Un jour sans fin… toujours la même soupe
Ce temps stagnant, Thomas Mann l’expose au Chapitre V de La Montagne magique intitulé avec ironie Eternelle soupe et soudaine clarté. Alors que Hans arrive bientôt au terme de son séjour de trois semaines au sanatorium, il tombe malade et il doit s’aliter.
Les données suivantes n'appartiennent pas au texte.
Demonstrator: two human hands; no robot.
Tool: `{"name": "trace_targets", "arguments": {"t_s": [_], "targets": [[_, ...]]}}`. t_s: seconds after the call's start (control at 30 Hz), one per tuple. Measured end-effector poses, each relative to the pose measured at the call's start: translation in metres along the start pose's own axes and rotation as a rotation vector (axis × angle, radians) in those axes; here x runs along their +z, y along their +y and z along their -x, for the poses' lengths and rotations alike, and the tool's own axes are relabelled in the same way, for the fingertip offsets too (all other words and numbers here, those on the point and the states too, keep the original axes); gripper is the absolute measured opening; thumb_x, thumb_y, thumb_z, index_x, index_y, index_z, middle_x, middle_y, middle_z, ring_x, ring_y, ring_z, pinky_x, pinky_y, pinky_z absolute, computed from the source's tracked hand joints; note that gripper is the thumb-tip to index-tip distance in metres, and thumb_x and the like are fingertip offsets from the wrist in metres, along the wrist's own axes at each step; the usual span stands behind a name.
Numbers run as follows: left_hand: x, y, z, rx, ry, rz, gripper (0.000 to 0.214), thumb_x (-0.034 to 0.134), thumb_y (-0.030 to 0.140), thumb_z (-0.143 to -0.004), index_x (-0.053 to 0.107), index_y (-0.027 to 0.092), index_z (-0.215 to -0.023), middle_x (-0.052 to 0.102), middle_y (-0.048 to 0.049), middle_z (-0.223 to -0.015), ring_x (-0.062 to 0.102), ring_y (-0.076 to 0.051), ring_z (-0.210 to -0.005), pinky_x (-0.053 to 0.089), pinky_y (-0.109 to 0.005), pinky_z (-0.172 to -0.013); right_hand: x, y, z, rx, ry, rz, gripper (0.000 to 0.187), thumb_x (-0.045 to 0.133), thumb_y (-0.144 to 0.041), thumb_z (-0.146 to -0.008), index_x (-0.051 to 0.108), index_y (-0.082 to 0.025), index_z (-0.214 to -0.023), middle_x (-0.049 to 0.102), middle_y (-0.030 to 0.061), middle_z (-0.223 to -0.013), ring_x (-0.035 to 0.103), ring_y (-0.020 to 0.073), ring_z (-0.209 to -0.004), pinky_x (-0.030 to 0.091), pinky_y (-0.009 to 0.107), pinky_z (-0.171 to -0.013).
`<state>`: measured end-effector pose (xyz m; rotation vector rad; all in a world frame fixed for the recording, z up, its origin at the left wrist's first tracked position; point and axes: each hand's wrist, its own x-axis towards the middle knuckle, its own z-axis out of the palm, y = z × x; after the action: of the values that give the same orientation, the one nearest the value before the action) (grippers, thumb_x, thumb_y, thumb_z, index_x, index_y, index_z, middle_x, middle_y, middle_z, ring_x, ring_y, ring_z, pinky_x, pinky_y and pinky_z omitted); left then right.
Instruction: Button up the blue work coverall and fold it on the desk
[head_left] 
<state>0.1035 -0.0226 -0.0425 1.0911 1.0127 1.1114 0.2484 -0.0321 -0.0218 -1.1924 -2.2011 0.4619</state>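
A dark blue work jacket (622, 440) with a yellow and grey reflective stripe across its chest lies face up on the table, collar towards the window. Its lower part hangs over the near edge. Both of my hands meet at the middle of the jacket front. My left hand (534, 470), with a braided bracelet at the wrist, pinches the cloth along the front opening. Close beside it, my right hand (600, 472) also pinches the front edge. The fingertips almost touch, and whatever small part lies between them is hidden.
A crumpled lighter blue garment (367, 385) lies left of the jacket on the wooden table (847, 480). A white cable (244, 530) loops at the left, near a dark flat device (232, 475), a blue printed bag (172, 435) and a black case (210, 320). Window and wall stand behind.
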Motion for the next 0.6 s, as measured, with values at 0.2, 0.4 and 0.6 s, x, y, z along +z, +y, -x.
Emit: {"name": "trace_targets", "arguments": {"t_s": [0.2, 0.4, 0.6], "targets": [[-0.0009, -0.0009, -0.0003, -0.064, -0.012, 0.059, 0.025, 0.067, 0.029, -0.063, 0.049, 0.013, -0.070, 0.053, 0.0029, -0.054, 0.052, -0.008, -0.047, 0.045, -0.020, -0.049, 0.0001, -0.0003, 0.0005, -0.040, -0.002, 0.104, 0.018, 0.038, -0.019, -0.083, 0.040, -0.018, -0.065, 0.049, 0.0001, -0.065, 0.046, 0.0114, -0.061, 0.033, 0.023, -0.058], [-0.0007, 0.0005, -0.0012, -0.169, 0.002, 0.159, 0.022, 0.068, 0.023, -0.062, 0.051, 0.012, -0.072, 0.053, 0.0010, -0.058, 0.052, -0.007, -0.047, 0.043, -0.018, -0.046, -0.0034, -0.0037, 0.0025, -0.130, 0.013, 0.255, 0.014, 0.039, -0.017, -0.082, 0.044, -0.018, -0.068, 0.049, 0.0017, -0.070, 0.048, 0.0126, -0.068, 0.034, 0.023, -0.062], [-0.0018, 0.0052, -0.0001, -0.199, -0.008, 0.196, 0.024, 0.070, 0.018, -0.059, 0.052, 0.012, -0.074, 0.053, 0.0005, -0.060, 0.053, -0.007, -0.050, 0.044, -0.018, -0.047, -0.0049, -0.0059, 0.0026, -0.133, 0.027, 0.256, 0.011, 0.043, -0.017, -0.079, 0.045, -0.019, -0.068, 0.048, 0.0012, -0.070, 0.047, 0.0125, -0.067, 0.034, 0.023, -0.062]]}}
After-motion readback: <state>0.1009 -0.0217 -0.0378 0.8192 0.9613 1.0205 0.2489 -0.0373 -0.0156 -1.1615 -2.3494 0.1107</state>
Et ce temps de la maladie est comme une parenthèse entre l’avant et l’après, avant son installation définitive dans le monde d’en haut : « Il suffit pour l’heure que tout un chacun se rappelle à quelle vitesse une succession de jours peut s’écouler, si longue soit-elle, lorsqu’on la passe au lit, malade, écrit Thomas Mann, c’est toujours la même journée qui se répète (…) On vous sert la soupe de midi qu’on vous a servie la veille et qu’on vous servira le lendemain (…) On a le vertige en voyant arriver cette soupe, le temps et ses formes verbales deviennent flous, se confondent et la vraie forme de l’être qui se révèle à nous est un présent immuable où l’on vous sert éternellement cette soupe. » Mais au milieu de ce présent immuable, tout à coup surgit la clarté : « Pour Hans Castorp, le premier jour d’octobre ressemblait à s’y méprendre au dernier jour de septembre : il fut tout aussi froid et maussade (…) Hans eut besoin de son manteau d’hiver et de deux couvertures en poil de chameau pendant sa cure de repos, non seulement le soir mais aussi dans la journée ; les doigts qui tenaient son livre étaient humides et raides même s’il avait les joues toutes sèches et chaudes (…) Quelques jours plus tard, tout changea : survint un été indien d’une somptuosité renversante (…) Un ciel d’une splendeur absolue surplomba les monts et la vallée pendant près de deux semaines et demie, chaque journée surpassant l’autre en pureté azurée, et le soleil tapa avec une force si soudaine que tout le monde se vit obligé de ressortir ses affaires d’été. »
Cette apparente stagnation du temps où tout se répète, où l’on nous sert jour après jour l’éternelle même soupe et cet éclat soudain de lumière qui vient rompre la monotonie des jours est un peu ce que nous avons vécu ces premiers jours de vie re-confinée: car jeudi à Marseille, la mer était d’huile et certains se sont baignés comme en plein été.
Pour finir, écoutons Dominique A dont la chanson les Wagons de porcelaine tirée de son nouvel album intitulé Le silence où tout comme, parle elle aussi du jour sans fin du temps confiné : « Aux jours s’accrochent les jours comme des wagons de porcelaine…. Qu’avions-nous prévu cette semaine ? (…) Les projets ont les poches percées (…) Est-ce si long la traversée ? »
Les projets ont les poches perchées, est-ce si long la traversée ?
[1] La Grande Vague de Kanagawa, peinte par Hokusai en 1831.